– Ой, берегитесь, мессере Леонардо! – рассмеялся Никколо еще добродушнее. – Как бы не пришлось вам раскаяться: вы меня еще не знаете; ведь это мой конек – сяду на него и уж не слезу, пока вы сами не прикажете мне замолчать! Хлебом не корми меня, только с умным человеком дай поговорить о политике! Но вот беда, где их возьмешь, умных людей? Наши великолепные синьоры знать ничего не хотят, кроме рыночных цен на шерсть да на шелк, – прибавил он с гордой и горькой усмешкой, – я, видно, уж таким уродился по воле судеб, что, не умея рассуждать ни об убытках, ни о прибылях, ни о шерстяном, ни о шелковом промысле, должен выбрать одно из двух: или молчать, или говорить о делах государственных.

Художник еще раз успокоил его и, чтобы возобновить беседу, которая в самом деле казалась ему любопытною, спросил:

– Вы только что сказали, мессере, что политика должна быть точным знанием, таким же, как науки естественные, основанные на математике, почерпающие свою достоверность из опыта и наблюдения над природой. Так ли я вас понял?

– Так, так! – произнес Макиавелли, сдвинув брови, прищурив глаза, смотря поверх головы Леонардо, весь насторожившись и сделавшись похожим на зоркую птицу, которая вглядывается в очень далекий предмет, вытянув тонкую длинную шею.

– Может быть, я не сумею этого сделать, – продолжал он, – но я хочу сказать людям то, чего никто никогда еще не говорил о делах человеческих. Платон в своей «Республике», Аристотель в «Политике», св. Августин в «Граде Господнем» – все, кто писал о государстве, не видели самого главного – законов естественных, управляющих жизнью всякого народа и находящихся вне человеческой воли, вне зла и добра. Все говорили о том, что кажется добрым и злым, благородным и низким, воображая себе такие правления, какие должны быть, но каких нет и не может быть в действительности. Я же хочу не того, что должно быть, и не того, что кажется, а лишь того, что есть на самом деле. Я хочу исследовать природу великих тел, именуемых республиками и монархиями, – без любви и ненависти, без хвалы и порицания, как математик исследует природу чисел, анатом – строение тела.
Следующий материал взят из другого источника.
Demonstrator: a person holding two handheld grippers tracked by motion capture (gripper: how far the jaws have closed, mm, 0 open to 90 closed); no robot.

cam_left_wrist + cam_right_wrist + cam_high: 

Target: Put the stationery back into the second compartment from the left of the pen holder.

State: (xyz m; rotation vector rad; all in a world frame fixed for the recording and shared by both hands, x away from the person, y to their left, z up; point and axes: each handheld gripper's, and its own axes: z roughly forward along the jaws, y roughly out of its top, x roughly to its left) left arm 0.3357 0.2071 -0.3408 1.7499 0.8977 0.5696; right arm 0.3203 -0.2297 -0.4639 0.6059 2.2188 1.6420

Знаю, что это трудно и опасно, ибо люди нигде так не боятся истины и не мстят за нее, как в политике, но я все-таки скажу им истину, хотя бы потом они и сожгли меня на костре, как брата Джироламо! С невольной улыбкой следил Леонардо за выражением пророческой и в то же время легкомысленной, словно раскольнической, дерзости в лице Макиавелли, в глазах его, блестевших странным, почти безумным, блеском, – и думал:

«С каким волнением говорит он о спокойствии, с какой страстью – о бесстрастии!»

– Мессер Никколо, – молвил художник, – ежели вам удастся исполнить этот замысел, открытия ваши будут иметь не менее великое значение, чем Евклидова геометрия или исследования Архимеда в механике.

Леонардо, в самом деле, был удивлен новизной того, что слышал от мессере Никколо. Он вспомнил, как, еще тринадцать лет назад, окончив книгу с рисунками, изображавшими внутренние органы человеческого тела, приписал сбоку на полях:

«Да поможет мне Всевышний изучить природу людей, их нравов и обычаев, так же, как я изучаю внутреннее строение человеческого тела».

Они беседовали долго. Леонардо, между прочим, спросил его, как мог он во вчерашнем разговоре с капитаном копейщиков отрицать всякое боевое значение крепостей, пороха, огнестрельного оружия; не было ли это простой шуткою?